* **WORK TASK**:
Examine the records and identify each line that includes the string "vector". Copy those lines.

[[ SOURCE MATERIAL open ]]

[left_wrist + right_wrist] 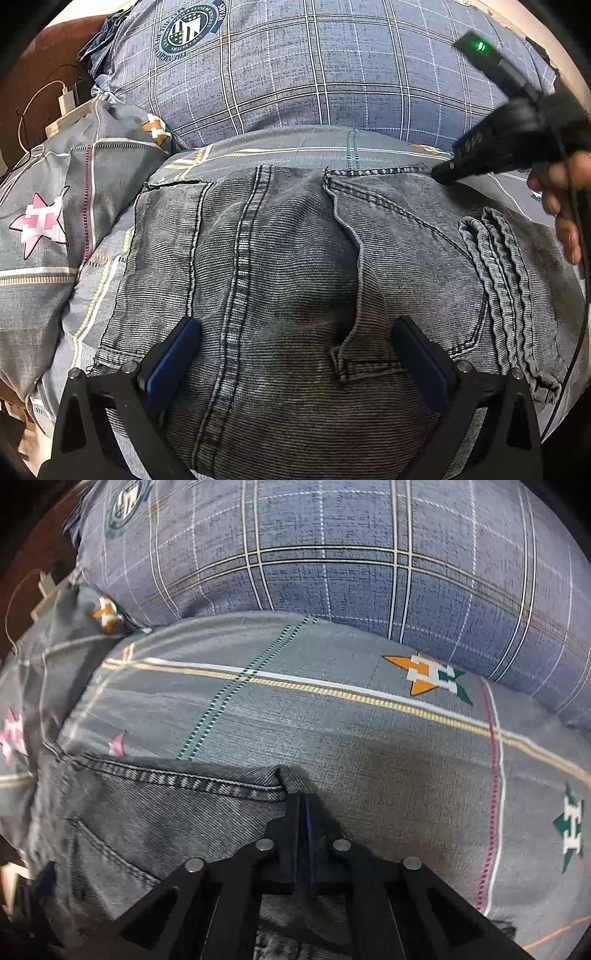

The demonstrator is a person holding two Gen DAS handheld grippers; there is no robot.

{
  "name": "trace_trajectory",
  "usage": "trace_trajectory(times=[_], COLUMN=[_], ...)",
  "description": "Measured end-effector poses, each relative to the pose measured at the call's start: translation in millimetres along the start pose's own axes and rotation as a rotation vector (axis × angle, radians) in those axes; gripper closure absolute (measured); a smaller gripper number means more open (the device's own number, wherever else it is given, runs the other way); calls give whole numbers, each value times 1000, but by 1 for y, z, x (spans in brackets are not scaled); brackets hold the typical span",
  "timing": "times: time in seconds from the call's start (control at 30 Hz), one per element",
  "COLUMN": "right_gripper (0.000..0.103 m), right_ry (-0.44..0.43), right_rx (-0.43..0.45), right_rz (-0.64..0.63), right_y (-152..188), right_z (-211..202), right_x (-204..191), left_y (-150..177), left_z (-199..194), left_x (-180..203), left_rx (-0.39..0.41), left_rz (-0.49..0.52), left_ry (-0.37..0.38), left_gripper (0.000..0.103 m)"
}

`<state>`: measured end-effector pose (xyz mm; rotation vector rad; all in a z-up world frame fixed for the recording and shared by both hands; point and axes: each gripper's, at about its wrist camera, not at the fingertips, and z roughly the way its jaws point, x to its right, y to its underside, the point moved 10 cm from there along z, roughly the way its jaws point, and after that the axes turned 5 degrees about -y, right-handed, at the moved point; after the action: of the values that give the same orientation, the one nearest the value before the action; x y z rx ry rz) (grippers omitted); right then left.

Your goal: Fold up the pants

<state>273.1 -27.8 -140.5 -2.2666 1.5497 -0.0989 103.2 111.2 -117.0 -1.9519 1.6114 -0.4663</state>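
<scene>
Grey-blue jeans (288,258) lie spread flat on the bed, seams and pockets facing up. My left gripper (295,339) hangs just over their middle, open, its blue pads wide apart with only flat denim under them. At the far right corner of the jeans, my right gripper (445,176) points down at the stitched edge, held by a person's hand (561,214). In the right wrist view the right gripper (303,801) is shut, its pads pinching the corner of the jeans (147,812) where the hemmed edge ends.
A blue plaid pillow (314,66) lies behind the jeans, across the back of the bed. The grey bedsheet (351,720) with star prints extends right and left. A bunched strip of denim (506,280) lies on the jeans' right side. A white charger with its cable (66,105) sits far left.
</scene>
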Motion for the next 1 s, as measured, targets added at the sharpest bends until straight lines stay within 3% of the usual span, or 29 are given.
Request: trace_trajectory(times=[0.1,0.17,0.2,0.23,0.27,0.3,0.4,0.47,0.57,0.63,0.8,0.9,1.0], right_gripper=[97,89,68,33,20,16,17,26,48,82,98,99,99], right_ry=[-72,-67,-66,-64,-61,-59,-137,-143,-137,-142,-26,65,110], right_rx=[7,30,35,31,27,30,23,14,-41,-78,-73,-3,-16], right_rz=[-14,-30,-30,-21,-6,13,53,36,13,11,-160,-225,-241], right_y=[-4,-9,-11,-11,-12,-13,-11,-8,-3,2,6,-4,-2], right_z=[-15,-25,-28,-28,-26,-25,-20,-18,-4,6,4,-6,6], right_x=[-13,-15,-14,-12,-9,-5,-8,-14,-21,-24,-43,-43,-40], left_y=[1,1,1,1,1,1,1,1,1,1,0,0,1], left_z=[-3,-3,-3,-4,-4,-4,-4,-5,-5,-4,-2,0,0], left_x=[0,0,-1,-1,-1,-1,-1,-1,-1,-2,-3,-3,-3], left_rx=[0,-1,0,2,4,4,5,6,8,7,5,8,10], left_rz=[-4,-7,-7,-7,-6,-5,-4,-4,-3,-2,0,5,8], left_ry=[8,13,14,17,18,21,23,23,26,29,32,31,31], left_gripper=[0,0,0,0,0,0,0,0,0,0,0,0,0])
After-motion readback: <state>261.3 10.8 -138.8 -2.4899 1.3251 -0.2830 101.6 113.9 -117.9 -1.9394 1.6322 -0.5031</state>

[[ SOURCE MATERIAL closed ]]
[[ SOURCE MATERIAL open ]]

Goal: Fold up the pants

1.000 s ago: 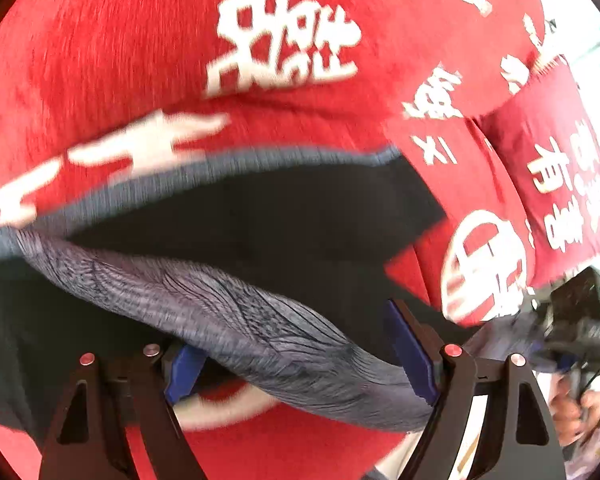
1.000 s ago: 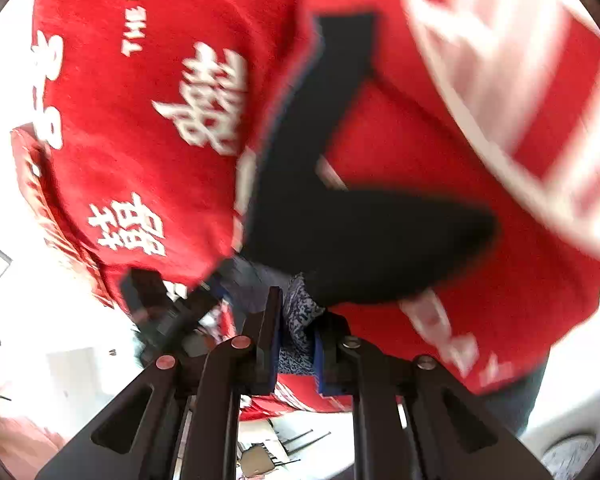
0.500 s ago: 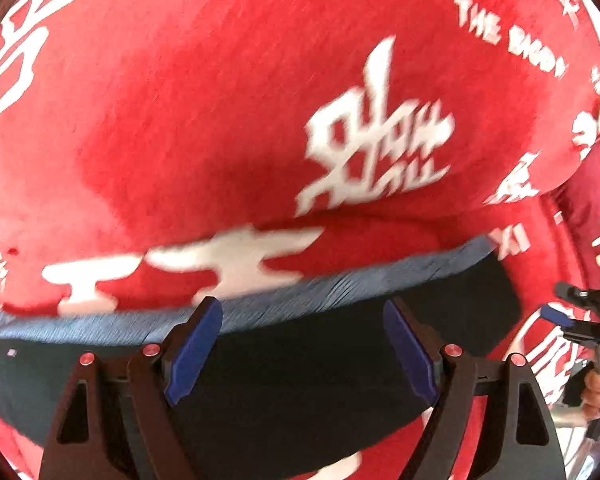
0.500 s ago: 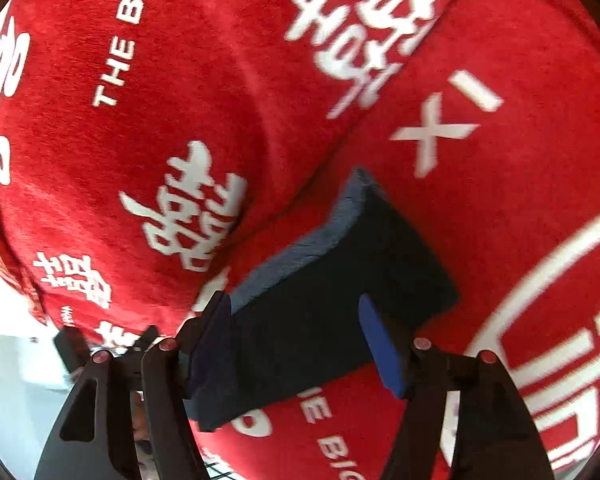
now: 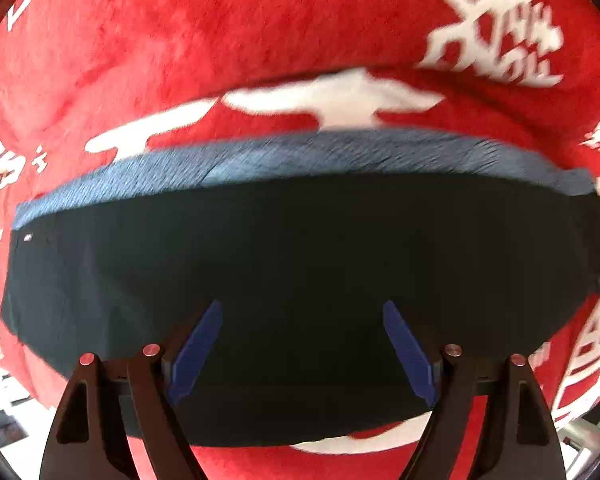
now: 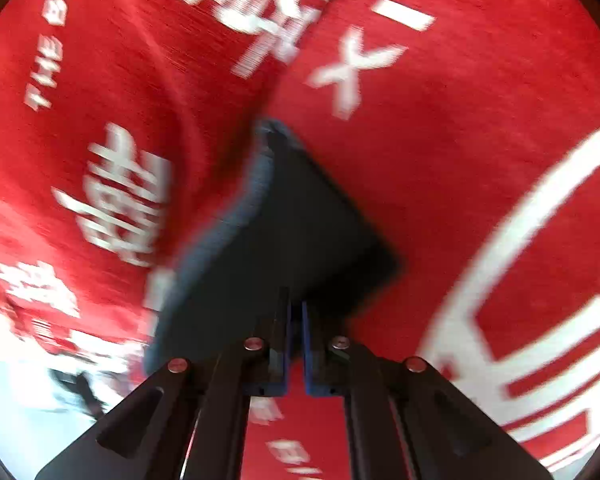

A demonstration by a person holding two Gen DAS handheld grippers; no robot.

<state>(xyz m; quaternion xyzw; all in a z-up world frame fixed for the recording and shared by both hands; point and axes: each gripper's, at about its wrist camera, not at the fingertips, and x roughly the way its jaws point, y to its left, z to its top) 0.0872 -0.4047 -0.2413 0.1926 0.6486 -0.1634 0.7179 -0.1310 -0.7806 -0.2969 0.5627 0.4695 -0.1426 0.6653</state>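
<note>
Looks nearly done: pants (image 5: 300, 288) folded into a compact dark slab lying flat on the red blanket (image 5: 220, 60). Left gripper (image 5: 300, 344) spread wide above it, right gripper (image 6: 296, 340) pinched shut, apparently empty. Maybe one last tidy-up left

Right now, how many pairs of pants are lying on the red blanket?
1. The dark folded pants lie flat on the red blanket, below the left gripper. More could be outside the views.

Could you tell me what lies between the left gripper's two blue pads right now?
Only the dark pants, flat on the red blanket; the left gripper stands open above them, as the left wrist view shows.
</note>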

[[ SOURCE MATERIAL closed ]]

* **WRITTEN ANSWER**:
  "description": "Measured end-effector poses, each relative to the pose measured at the call's start: translation in millimetres along the start pose's own axes and rotation as a rotation vector (axis × angle, radians) in those axes; gripper closure absolute (measured); a smaller gripper number means more open (the device's own number, wherever else it is given, runs the other way); calls give whole numbers, each value times 1000, but by 1 for y, z, x (spans in brackets are not scaled); brackets hold the typical span",
`<state>`: measured end-effector pose (xyz mm; rotation vector rad; all in a z-up world frame fixed for the recording and shared by both hands; point and axes: each gripper's, at about its wrist camera, not at the fingertips, and z roughly the way its jaws point, x to its right, y to its underside, the point moved 10 cm from there along z, roughly the way its jaws point, and after that the axes turned 5 degrees about -y, right-handed, at the moved point; after the action: of the values that give the same orientation, the one nearest the value before the action; x y z rx ry rz) (grippers omitted); right then left.

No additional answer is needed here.